Sergey: Die gehen zum Arzt und geben vor Platzangst, Atemnot oder ähnliches zu haben. Dann lassen sie sich ein Attest ausstellen, damit sie keine Maske mehr tragen müssen. Damit gefährden sie nicht nur sich selbst sondern auch andere. Und vor allem mit den Reichsbürgern entwickelt sich da noch zusätzlicher Zündstoff. Die Menschen radikalisieren sich.
Fiel es dir schwer, dich trotz der zahlreichen Falschinformationen in der Gruppe zurückzuhalten?

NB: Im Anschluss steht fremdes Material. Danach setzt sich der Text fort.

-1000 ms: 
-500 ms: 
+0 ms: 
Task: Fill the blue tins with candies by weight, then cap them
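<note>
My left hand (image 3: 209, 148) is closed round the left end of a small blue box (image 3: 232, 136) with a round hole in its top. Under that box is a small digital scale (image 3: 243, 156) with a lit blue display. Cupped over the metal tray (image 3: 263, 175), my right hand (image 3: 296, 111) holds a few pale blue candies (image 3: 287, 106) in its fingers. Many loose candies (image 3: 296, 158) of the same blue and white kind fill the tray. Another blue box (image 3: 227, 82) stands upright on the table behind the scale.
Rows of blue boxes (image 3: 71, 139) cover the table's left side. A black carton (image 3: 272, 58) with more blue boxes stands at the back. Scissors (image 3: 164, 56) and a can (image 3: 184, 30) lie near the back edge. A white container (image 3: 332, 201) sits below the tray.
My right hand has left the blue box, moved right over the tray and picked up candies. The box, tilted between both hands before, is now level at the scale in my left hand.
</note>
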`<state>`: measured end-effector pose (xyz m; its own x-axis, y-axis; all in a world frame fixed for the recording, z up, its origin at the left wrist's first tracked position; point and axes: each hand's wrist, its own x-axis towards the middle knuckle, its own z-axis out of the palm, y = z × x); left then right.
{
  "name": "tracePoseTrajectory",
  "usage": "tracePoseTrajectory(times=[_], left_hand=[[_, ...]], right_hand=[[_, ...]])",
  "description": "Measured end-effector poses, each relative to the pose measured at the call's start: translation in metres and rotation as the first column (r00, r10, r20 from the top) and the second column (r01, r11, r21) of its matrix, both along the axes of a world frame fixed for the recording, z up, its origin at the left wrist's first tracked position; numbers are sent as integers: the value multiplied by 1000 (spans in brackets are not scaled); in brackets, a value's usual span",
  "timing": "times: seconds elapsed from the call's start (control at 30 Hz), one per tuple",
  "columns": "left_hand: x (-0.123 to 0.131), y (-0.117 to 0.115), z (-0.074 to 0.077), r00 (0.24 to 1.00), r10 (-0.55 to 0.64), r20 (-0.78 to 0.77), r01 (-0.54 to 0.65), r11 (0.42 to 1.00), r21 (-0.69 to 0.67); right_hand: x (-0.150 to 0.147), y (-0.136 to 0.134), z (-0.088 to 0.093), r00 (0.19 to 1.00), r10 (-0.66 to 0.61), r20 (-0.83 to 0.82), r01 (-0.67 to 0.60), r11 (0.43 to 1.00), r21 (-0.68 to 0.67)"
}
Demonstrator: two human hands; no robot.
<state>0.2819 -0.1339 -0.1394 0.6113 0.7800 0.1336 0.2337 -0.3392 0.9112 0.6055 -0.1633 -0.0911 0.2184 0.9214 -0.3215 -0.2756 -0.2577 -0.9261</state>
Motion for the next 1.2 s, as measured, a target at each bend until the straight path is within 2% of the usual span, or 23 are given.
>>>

Sergey: Anfangs habe ich mich da echt sehr zurückgehalten und versucht, die Standpunkte wirklich zu verstehen. Irgendwann wurde es mir dann zu bunt und ich habe mich zu Wort gemeldet – schlechte Idee. Seitdem wurde ich bereits mehrmals aus der Gruppe geworfen. Und das nur, weil ich nicht derselben Meinung war, wie die Mehrheit in der Gruppe.
Die Zensur, die sie den Medien vorwerfen betreiben sie also selbst?
Sergey: Oh ja. Alles was nicht ihren Vorstellungen und Wahrheiten entspricht wird komplett ausgeblendet. Oder man versucht die Leute zu bekehren, die anderer Meinung sind. Naja, ich hab‘ mich halt weder bekehren lassen noch entsprach ich ihren Denkmustern.